Guinee

‘Violences en Guinée-Forestière : L’ANAGUIF en ordre de bataille pour le rétablissement de la paix


A l’image de la grande cérémonie de réconciliation nationale organisée par les sages et autorités de N’Zérékoré tout récemment, l’Association nationale des artistes de la Guinée-Forestière (ANAGUIF) créé en 2013 se donne pour mission la recherche de la paix dans leur région d’origine. Selon ces artistes, à l’occasion de chaque échéance électorale, la région forestière est confrontée à des crises politiques dont la plupart se soldent par des pertes humaines et matérielles.
Pour mettre un terme à tous ces dégâts dans cette région, les artistes issus de cette partie de la Guinée, se sont donnés les mains pour dire non aux violences sociopolitiques. Billy Domaazo, président de l’ANAGUIF décline les objectifs de la caravane que sa structure entend faire bien avant les prochaines élections.
« C’est d’essayer de sensibiliser les populations à la base, de parler à ceux qui vivent en région forestière, leur dire que chez nous n’est pas un bastion de conflits et que nous ne voulons plus de conflits quand il y a des élections », souligne-t-il.
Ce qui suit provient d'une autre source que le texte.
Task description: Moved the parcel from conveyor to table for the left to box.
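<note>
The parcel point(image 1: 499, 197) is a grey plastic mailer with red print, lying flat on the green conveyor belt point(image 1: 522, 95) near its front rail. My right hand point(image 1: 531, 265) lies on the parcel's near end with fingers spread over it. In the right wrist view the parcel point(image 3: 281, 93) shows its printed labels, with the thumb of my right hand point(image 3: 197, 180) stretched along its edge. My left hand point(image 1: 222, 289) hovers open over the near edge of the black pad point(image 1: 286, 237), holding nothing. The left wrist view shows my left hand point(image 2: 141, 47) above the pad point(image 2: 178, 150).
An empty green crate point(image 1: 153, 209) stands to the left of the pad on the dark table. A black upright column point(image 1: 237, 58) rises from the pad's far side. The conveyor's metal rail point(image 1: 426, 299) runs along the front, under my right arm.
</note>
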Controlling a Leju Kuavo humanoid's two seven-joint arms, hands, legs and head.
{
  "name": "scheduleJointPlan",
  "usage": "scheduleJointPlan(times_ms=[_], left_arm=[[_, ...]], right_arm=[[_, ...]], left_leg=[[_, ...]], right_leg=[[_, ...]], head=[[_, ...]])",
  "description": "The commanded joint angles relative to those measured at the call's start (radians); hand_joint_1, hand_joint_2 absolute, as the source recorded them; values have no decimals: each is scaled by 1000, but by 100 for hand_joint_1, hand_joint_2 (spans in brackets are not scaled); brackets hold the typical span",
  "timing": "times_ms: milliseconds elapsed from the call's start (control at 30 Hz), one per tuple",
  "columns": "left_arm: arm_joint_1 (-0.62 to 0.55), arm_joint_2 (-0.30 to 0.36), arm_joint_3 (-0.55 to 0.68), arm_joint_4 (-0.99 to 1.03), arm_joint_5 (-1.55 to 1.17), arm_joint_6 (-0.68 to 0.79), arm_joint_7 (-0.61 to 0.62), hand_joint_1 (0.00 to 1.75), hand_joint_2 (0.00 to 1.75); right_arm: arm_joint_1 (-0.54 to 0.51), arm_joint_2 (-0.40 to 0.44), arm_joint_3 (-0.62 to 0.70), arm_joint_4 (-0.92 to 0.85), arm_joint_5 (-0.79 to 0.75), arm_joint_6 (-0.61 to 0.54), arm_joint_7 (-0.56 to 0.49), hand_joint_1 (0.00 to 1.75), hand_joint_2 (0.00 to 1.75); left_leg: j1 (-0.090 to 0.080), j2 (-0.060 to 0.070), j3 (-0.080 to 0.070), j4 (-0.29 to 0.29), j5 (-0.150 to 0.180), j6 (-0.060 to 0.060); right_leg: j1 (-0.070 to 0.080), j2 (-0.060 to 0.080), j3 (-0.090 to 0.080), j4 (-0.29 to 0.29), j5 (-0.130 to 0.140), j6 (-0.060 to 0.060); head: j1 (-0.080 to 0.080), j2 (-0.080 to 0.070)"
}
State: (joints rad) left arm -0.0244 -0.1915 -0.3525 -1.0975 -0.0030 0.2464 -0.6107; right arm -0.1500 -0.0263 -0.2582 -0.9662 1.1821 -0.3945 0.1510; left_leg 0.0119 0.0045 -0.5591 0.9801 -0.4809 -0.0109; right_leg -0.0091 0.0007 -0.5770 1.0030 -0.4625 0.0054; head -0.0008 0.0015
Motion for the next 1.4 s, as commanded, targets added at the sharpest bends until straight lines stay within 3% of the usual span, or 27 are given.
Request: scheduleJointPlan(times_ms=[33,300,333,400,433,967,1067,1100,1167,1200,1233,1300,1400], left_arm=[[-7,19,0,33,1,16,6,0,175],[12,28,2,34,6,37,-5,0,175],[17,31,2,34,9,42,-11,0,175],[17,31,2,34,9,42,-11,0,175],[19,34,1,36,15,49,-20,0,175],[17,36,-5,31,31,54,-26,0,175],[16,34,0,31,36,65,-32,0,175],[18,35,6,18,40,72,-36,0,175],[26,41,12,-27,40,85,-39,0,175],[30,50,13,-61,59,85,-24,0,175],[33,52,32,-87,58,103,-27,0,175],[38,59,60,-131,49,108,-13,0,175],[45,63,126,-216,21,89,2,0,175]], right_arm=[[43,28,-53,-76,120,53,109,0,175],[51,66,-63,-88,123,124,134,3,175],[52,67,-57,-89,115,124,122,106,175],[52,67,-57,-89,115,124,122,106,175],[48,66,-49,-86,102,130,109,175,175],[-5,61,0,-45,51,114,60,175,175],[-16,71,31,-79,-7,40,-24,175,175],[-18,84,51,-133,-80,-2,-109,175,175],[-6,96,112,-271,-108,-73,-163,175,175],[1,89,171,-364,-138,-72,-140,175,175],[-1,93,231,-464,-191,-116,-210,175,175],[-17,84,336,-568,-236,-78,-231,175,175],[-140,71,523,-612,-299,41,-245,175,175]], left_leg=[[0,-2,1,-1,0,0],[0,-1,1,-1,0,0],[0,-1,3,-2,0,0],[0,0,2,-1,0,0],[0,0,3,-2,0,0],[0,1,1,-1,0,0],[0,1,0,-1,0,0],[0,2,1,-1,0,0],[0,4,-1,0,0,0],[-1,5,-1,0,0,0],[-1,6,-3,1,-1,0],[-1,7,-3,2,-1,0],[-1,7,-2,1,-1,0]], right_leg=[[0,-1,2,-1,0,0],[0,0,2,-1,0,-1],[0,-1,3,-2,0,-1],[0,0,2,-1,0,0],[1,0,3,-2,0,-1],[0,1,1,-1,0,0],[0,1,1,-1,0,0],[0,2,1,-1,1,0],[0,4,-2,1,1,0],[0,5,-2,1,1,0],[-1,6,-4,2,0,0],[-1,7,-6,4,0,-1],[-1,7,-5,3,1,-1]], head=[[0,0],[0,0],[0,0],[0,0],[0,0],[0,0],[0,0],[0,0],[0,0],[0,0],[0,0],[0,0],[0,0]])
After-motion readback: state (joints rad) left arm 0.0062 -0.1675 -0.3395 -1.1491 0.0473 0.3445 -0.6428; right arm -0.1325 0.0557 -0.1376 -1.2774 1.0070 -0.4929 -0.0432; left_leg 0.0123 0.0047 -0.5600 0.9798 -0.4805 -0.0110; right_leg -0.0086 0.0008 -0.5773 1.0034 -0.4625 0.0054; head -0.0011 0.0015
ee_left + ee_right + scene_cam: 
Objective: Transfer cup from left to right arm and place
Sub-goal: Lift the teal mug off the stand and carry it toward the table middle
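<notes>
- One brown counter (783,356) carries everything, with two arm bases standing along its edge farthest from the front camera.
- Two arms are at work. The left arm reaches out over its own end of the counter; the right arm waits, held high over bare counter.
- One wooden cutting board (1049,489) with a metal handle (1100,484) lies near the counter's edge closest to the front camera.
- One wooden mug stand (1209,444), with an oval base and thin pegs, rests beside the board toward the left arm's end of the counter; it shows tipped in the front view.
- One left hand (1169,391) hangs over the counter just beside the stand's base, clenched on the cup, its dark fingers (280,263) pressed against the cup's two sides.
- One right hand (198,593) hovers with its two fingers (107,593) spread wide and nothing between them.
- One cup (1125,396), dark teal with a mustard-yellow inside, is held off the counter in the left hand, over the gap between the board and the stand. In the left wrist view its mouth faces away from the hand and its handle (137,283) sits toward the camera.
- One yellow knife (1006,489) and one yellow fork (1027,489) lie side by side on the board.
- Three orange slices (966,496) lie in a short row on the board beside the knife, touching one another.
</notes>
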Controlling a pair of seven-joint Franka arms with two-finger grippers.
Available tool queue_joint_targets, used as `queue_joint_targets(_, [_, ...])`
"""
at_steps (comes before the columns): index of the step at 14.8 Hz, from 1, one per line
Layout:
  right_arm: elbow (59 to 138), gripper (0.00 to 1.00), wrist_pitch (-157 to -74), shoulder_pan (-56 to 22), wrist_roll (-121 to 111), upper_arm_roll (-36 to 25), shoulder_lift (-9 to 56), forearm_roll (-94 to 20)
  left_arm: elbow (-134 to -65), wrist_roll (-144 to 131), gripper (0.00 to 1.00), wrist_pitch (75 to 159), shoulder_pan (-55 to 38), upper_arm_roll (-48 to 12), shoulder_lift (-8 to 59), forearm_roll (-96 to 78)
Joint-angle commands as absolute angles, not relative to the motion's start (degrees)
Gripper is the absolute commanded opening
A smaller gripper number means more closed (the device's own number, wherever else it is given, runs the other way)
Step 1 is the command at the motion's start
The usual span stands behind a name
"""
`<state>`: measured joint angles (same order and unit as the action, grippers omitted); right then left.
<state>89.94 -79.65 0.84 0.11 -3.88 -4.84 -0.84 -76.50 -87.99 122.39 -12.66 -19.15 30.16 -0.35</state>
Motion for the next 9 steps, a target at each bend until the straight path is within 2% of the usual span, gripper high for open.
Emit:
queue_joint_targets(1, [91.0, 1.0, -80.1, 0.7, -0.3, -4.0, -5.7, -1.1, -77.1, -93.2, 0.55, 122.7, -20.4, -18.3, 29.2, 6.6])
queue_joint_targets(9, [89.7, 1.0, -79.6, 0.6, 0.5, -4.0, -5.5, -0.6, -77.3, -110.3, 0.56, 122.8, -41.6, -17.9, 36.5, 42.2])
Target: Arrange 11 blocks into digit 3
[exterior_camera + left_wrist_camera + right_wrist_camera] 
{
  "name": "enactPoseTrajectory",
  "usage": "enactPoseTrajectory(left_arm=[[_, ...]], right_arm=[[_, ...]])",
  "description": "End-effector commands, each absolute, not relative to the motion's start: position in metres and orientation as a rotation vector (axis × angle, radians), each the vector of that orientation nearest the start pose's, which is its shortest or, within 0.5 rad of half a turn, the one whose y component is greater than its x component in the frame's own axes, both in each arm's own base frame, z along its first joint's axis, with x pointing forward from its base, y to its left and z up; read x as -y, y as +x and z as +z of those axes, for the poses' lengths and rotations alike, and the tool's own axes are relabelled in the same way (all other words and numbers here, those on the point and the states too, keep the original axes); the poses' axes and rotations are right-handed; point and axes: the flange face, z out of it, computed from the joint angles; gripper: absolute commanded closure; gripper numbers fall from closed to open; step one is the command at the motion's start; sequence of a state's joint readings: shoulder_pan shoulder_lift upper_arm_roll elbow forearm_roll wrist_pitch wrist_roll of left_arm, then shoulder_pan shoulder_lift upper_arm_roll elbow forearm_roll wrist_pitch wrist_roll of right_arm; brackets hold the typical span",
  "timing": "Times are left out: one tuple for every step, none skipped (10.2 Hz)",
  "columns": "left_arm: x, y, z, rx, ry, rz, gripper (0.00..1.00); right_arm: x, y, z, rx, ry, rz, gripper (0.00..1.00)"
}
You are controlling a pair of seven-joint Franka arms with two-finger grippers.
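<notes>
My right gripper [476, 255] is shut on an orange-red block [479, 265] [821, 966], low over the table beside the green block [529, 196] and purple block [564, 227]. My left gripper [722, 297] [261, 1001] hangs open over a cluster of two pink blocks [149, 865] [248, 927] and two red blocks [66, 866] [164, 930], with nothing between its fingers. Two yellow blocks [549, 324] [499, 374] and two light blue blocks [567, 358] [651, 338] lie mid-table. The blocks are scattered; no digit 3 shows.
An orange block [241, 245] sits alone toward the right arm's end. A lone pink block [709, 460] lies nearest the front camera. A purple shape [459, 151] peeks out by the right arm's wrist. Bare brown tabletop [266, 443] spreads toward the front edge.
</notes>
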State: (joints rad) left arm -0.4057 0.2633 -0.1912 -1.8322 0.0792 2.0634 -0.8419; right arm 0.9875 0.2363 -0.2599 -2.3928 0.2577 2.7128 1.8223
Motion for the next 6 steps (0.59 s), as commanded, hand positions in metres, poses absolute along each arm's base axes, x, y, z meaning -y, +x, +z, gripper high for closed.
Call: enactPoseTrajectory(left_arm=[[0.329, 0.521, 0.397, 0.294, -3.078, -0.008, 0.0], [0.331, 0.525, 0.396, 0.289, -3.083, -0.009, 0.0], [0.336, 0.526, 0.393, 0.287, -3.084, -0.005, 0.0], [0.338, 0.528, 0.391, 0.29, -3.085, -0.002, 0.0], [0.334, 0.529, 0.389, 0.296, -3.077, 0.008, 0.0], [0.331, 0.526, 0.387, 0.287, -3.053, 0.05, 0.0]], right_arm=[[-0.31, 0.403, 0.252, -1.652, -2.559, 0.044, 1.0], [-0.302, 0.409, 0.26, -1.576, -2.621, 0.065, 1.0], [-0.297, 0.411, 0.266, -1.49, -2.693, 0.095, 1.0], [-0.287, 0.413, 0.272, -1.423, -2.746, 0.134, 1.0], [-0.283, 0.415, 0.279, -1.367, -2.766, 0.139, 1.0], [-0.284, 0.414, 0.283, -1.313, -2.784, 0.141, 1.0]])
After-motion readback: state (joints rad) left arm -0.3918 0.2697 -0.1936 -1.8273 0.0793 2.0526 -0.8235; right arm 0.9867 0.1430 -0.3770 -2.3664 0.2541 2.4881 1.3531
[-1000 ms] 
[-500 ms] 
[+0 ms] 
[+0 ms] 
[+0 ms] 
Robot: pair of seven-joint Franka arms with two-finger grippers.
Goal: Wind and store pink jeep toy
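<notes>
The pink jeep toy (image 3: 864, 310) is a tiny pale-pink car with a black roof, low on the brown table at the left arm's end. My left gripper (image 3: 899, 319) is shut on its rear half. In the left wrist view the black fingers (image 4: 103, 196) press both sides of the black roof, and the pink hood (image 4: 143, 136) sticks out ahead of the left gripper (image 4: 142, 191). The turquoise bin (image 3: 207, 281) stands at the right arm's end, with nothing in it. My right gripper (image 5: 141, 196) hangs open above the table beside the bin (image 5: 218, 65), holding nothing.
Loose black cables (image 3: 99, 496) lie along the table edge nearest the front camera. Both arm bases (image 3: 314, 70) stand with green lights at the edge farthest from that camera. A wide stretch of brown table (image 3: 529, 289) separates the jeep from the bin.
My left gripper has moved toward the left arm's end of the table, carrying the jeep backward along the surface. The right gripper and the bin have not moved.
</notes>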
Pour sa part, Robert Guilavogui connu sous le nom de Junior Kpakpataki et manager de ladite organisation dira que : « La Guinée-Forestière comprend sept préfectures. Et raison pour laquelle nous avons pensée à deux artistes par préfecture, ce qui fait un total de quatorze artistes sur la compilation musicale qui va sortir très bientôt ».
« La caravane va sillonner toutes les sept préfectures en raison de deux jours par préfecture et donc les activités seront des tables rondes, des sacrifices puis des concerts géants et le tout sera sanctionné par un document qui serait remis à qui de droit pour leur dire voici tous les problèmes auxquels nous sommes confrontés pour que solution soit trouvée. En principe, la caravane doit bouger à partir du 1er septembre », a-t-il fait savoir.
Parlant des raisons de la création de l’ANAGUIF, le manager de la caravane note que c’est pour ne pas rester à la marge des luttes pour la paix et mettre un terme aux crises qui surviennent à l’approche de chaque élection dans leur localité que les artistes de la forêt se sont unis pour la recherche de la tranquillité.
« Nous nous sommes dits qu’il n’est pas important de rester en marge des événements qui se passent dans notre pays plus particulièrement en Guinée-Forestière. Souvent à l’approche des différentes échéances électorales, il y a souvent des problèmes chez nous. Et nous, nous nous sommes dits qu’il est temps que nous disions aux autorités et ceux mêmes qui vont là-bas pour faire des campagnes, de stopper, qu’ils essayent de voir qu’est-ce qu’il faut pour que ces événements ne se reproduisent plus dans notre région », a-t-il déclaré.
Quant à la réconciliation faite par les sages et autorités de N’Zérékoré il y a de cela quelques semaines, Junior se réjouit de cette initiative mais que cela n’empêche à leur organisation de faire autant.
« La paix c’est tout un processus. Que chacun selon sa sensibilité ou de son appartenance à sa classe sociale doit s’impliquer. Ils ont déjà posé un acte qui n’est pas du moindre et donc nous étant des artistes, nous savons que nous devons à cette population. Donc il est de notre devoir de poser notre part d’action pour cet édifice qui est la paix. Donc nous devons tous nous mettre ensemble pour construire cette paix. Ainsi, ce n’est pas parce que nous ne sommes pas partants par rapport à ce qu’ils ont posé comme acte, ils ont eu leur démarche, chose que nous saluons d’ailleurs mais il est de notre devoir en tant qu’artiste aussi de poser des actes allant dans ce sens pour que tous ensemble soyons dans le même bord », entonne M. Guilavogui.